Kim Dae-yoong

Personal information
- Nationality: South Korea
- Born: 18 February 1988 (age 38) Seoul, South Korea
- Height: 1.69 m (5 ft 6+1⁄2 in)
- Weight: 65 kg (143 lb)

Korean name
- Hangul: 김대웅
- RR: Gim Daeung
- MR: Kim Taeung

Sport
- Sport: Shooting
- Event: 25 m rapid fire pistol (Rapid Fire Pistol)
- Club: KB Kookmin Bank Club
- Coached by: Son Sang-Won

Medal record
Men's shooting
Representing South Korea
Asian Championships
| Bronze medal – third place | 2012 Doha | 25 m rapid fire pistol team |

= Kim Dae-yoong =

South Korean sport shooter

Kim Dae-yoong (born February 18, 1988, in Seoul) is a South Korean sport shooter.

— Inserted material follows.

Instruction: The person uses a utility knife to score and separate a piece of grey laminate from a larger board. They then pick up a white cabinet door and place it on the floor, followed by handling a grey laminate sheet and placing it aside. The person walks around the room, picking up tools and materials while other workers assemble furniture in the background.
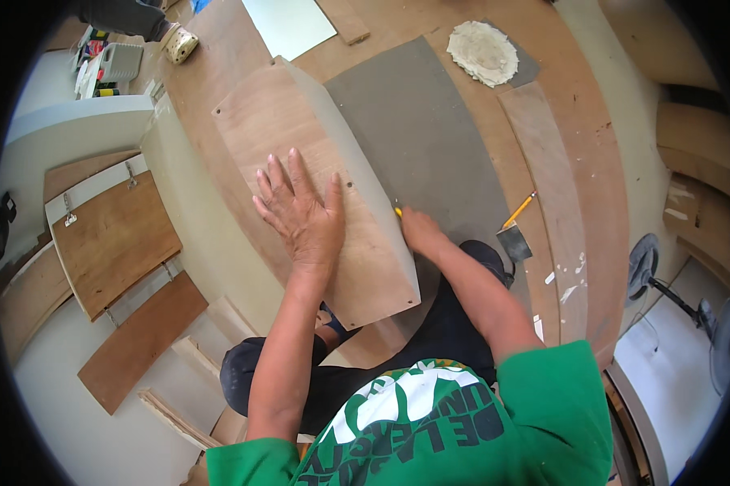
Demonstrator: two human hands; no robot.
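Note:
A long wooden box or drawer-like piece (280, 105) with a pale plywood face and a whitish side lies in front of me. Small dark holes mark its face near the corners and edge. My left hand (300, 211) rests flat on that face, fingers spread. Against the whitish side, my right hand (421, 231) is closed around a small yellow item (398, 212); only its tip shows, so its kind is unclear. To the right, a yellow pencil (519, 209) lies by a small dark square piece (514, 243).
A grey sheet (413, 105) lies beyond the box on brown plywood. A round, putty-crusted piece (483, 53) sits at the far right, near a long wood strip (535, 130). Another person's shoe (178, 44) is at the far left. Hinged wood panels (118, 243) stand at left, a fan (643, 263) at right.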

He won a bronze medal in the men's rapid fire pistol at the 2012 ISSF World Cup series in Munich, Germany, with a total score of 585 points and a bonus of 25 from the final, earning him a spot on the South Korean team for the Olympics. Kim is also a member of the shooting team for KB Kookmin Bank Club, and is coached and trained by Son Sang-Won.

Kim represented South Korea at the 2012 Summer Olympics in London, where he competed in the men's 25 m rapid fire pistol. Kim scored a total of 579 targets (290 on the first stage and 289 on the second) and a bonus of 20 inner tens in the qualifying rounds by one point behind Czech shooter and two-time Olympian Martin Strnad, finishing only in tenth place.